My house is a block away from public tennis courts in Darlington. Some of the words Williams used paled in comparison to expletives that blared from those tennis court back in the late 1970s. I could even hear tennis racquets shattering above the din.
And I know that Tiger Woods has coughed up a profanity or two on the golf course. Golfers are famous for their lack of decorum when they get mad because golf is a very frustrating game.
I say this from experience. Step back with me to the late 1990s. I was married then with triplet boys, two of whom were very good in golf.
I could hold my own with the boys in basketball and baseball. I was no match for them in golf because I didn’t have the patience to play golf.
But this was to be a family outing that I speak of. The ex-wife, Paula, and her dog, Lexus, were in one cart. Lexus is a purebred labrador retriever Paula flew out to Texas to retrieve.
The boys and I were in a second cart. I refused to start at the first hole because I didn’t want anybody behind us. It unnerved me to have other golfers breathing down my neck.
So we started at a far-distant hole with nobody close by.
Radisson and my late son Payson drove their balls straight down the fairway. Brenton, a left-hander with about as much patience as his old man, wasn’t far behind them.
I teed up amidst subtle sniggering in the background. The boys knew I had tuned up for the outing with a beer. I had several more in the cart.
I swung with all the professionalism that was in me and the ball took flight with the utmost flimsy. It landed to the left in a weedy area not far from me.
The sniggering got louder. Payson yelled, “Hey Dad, you don’t even have to ride in the golf cart to get that one. If you tried hard enough, you might even be able to touch it with your driver.”
Things got worse. I lost one ball and got about a 20 on the hole.
The next hole was near the creek. I sliced two in the creek before topping another one. I said a bad word or two or three or four. I threw my club.
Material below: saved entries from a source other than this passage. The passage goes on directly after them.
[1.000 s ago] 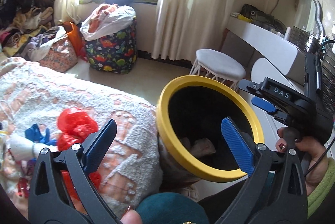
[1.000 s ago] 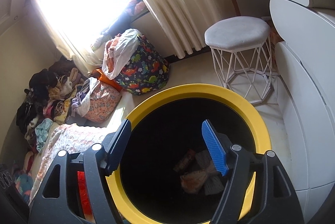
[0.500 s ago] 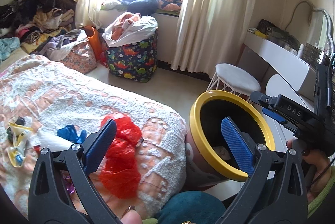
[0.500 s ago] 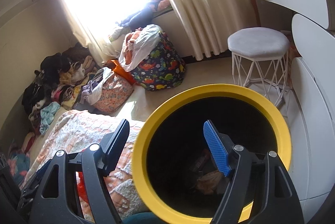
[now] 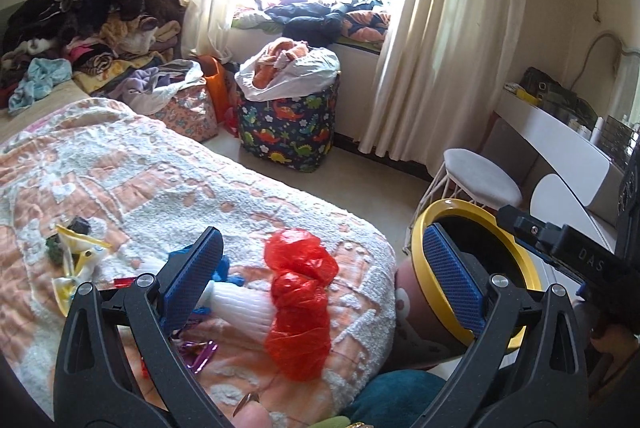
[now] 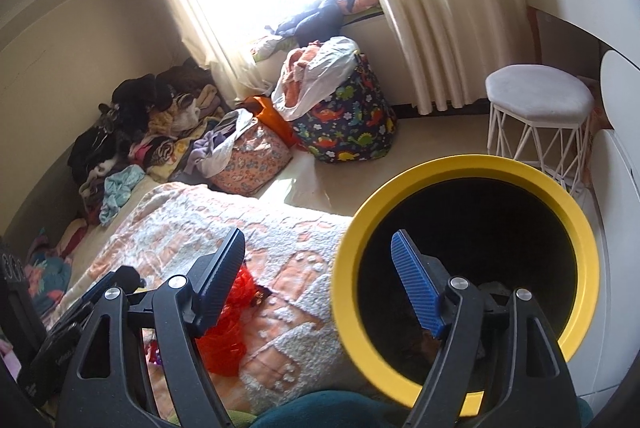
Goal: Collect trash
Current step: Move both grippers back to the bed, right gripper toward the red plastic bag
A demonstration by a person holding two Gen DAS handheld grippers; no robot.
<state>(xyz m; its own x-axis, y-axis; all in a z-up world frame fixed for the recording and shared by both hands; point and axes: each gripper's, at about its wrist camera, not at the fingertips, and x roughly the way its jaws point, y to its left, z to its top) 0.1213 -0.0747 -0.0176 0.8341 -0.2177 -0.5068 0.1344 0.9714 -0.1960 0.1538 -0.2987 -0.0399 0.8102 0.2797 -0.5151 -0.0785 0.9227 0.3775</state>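
Observation:
A red plastic bag (image 5: 300, 304) lies crumpled on the bed's orange-and-white blanket (image 5: 200, 188), with a white ribbed piece (image 5: 240, 304), a blue scrap (image 5: 226, 268), yellow wrappers (image 5: 76, 260) and purple bits (image 5: 198, 348) beside it. My left gripper (image 5: 324, 280) hangs open just above the red bag, holding nothing. A bin with a yellow rim (image 5: 418, 240) leans at the bed's edge. In the right wrist view the bin (image 6: 480, 164) gapes dark under my right gripper (image 6: 320, 284). Its jaws are opening and hold nothing. The red bag (image 6: 228, 328) shows behind its left finger.
A white wire stool (image 6: 540, 96) stands on the floor behind the bin, with a white desk (image 5: 560, 136) to its right. A dinosaur-print basket (image 5: 288, 124), a floral bag (image 5: 188, 112) and a clothes pile (image 5: 100, 28) line the window wall.
Both views have swung left from the bin's mouth toward the bed. The red bag and scattered scraps came into view. The right gripper's jaws have spread a little wider.

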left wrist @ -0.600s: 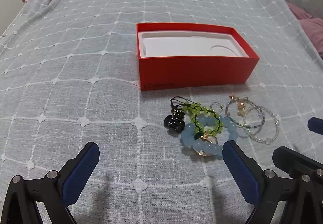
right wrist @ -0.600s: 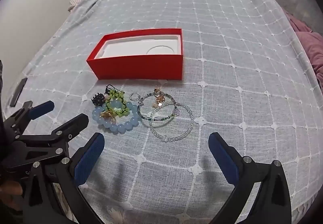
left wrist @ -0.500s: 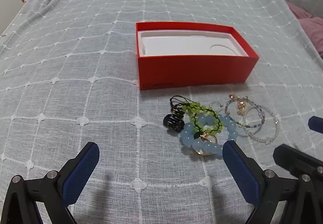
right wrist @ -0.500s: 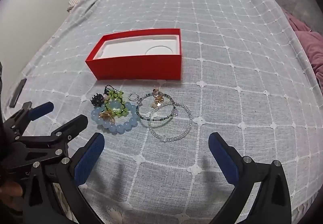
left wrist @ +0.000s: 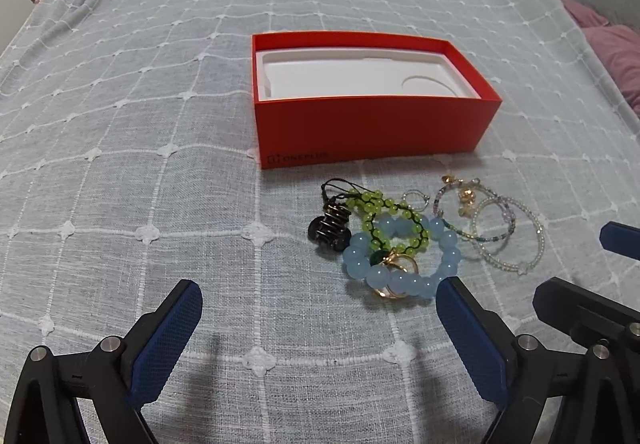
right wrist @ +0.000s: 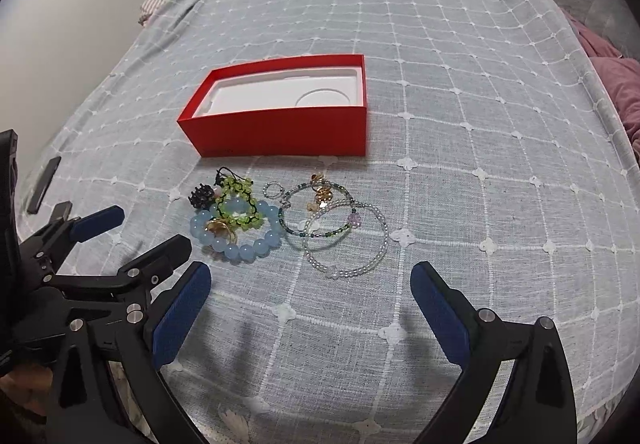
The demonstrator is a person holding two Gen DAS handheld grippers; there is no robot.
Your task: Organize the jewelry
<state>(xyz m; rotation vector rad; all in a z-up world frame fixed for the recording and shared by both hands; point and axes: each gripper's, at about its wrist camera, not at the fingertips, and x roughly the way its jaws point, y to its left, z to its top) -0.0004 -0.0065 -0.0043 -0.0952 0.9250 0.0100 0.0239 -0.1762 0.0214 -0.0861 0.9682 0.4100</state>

“Great throw, Dad,” Radisson said. “You threw your club farther that you hit the ball.”
“Hey Dad,” Brenton chimed in, “we got Lexus here with us. See if she can’t retrieve those balls you hit in the creek.”
As I said, Serena Williams doesn’t have a lock on losing her cool.
My next shot went back over to the hole I had scored a 20 on. I said words that I shouldn’t have said. I threw a golf ball toward the hole farther that I could hit one.
In short, as far as Paula was concerned, the family outing was totally ruined.
“Golf is supposed to be a gentleman’s game,” she railed from her cart. “You are not being a gentleman. Lexus and I are leaving. You have embarrassed us enough.”
With that, she took off in a huff for the clubhouse with Lexus barking the whole way.
I got back in my cart and told the boys to go ahead and play. I said I would drive because it was apparent I did a much better job of that than playing golf.
And I believe that was the last time I’ve been on the links at the Darlington Country Club.
However, I know golf has got a long way to go as a gentleman’s game. I’ve heard much stronger language blare from the course than I used. And I refrained from throwing a club into the creek as others have done.
But I do have to confess, I didn’t use my good golf balls when I was playing that infamous time. I used range balls because I had a good idea where they would end up.